Given the major changes in internet use for health communication, the objective of the current study was to compare the internet use and wishes of cancer survivors between 2005 and 2017.
The authors drew a sample of 390 patients in 2005 and 539 patients in 2017 who were diagnosed with breast (128 patients in 2005 and 143 patients in 2017), prostate (96 patients in 2005 and 126 patients in 2017), or gynecologic (89 patients in 2005 and 188 patients in 2017) cancer or lymphoma (77 patients in 2005 and 82 patients in 2017) in 4 different hospitals for the periods 2002 through 2004 and 2014 through 2016. These patients were sent a paper-based questionnaire that contained 45 questions regarding demographics and 4 functions of internet use: content, communication, community, and e-health.
The response in 2017 (53%) was lower than that in 2005 (75%). Survivors browsed the internet most frequently to search for information regarding cancer shortly after being diagnosed and while waiting for treatment. There was little change noted with regard to the relative importance attached to the various subjects. In 2017, significant increases were evident with regard to finances (+33%), health care insurance (+29%), and genetics and/or heritability (+27%). The wishes expressed in 2005 by patients were realized in part in 2017.

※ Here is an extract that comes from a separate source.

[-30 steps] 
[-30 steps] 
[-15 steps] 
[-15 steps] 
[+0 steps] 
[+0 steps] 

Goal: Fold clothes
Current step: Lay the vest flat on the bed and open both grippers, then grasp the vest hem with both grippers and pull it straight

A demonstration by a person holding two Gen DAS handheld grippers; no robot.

A significant sample of cancer survivors in the Netherlands have indicated that the internet is an important source of information regarding their illness. However, little change was evident over the past 15 years with regard to patients' priorities regarding their wishes for internet use. The wishes of users in 2005 were found to accurately reflect the internet use of the majority of patients in 2017. The results of the current study support the belief that health care professionals should expand their online services and tailor them toward the needs and wishes of their patients.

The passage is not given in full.